Tolstoy Park (also known as the Henry Stuart House and the Hermit House) is a historic residence in Montrose, Alabama, United States. The house was built by Henry Stuart, an Englishman who had emigrated to the United States as a child. Stuart was living in Nampa, Idaho, when he was diagnosed with tuberculosis and advised to move to a warmer climate to live out his days. In 1923, he purchased 10 acres (4 ha) outside Fairhope, Alabama, which he named Tolstoy Park.

Stuart began building a circular, domed hut in 1925, pouring each concrete block himself. Construction was completed in less than a year, although delayed by a hurricane in September 1926. The house is about 14 feet (4.2 m) in diameter and sunk 2 feet (61 cm) into the ground. Six top-hinged windows circle the building, and there were two skylights in the roof that are now permanently closed.
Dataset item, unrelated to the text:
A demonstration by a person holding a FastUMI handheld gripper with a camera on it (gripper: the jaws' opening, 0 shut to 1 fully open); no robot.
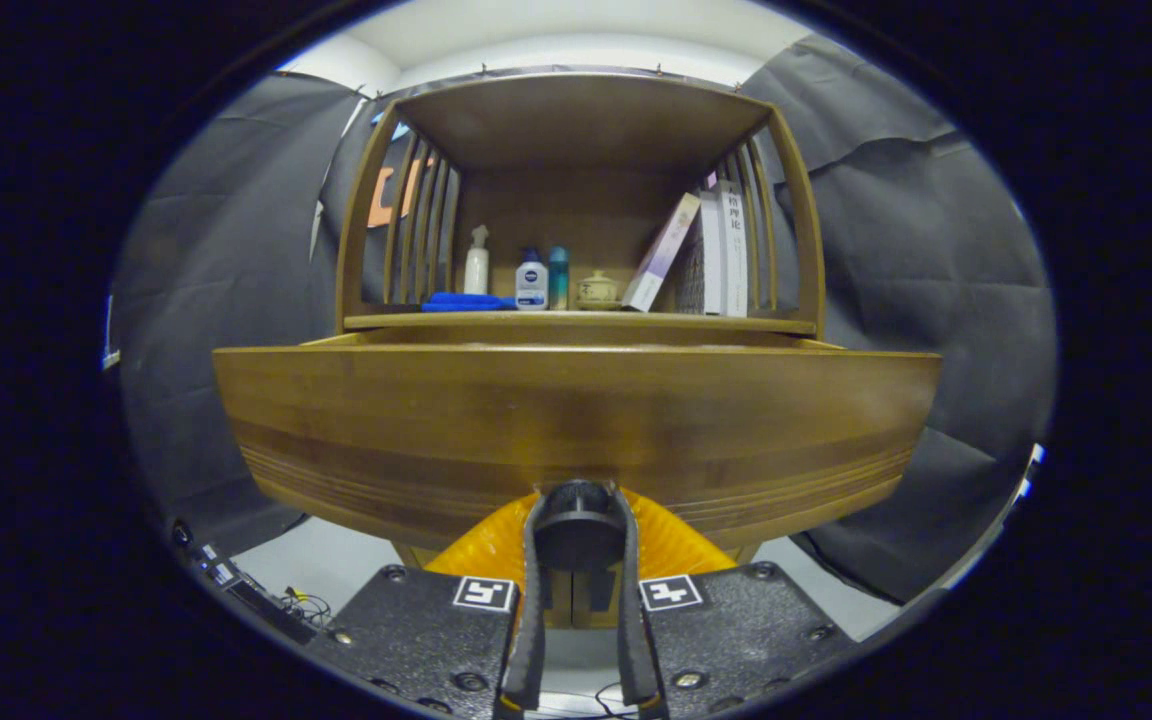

Stuart sought to live a simple life, growing much of his own food and weaving rugs on a loom he brought from Idaho. He kept a guestbook for visitors to sign; notably, lawyer Clarence Darrow visited the hut six times. Stuart left Alabama in 1944, moving to Oregon to live with his son, where he died in 1946.

Today, the hut and a large oak tree are all that remain of Stuart's estate; a parking lot for a real estate office surrounds the hut. A novel based on Stuart's life, The Poet of Tolstoy Park, was published in 2005. The house was listed on the National Register of Historic Places in 2006.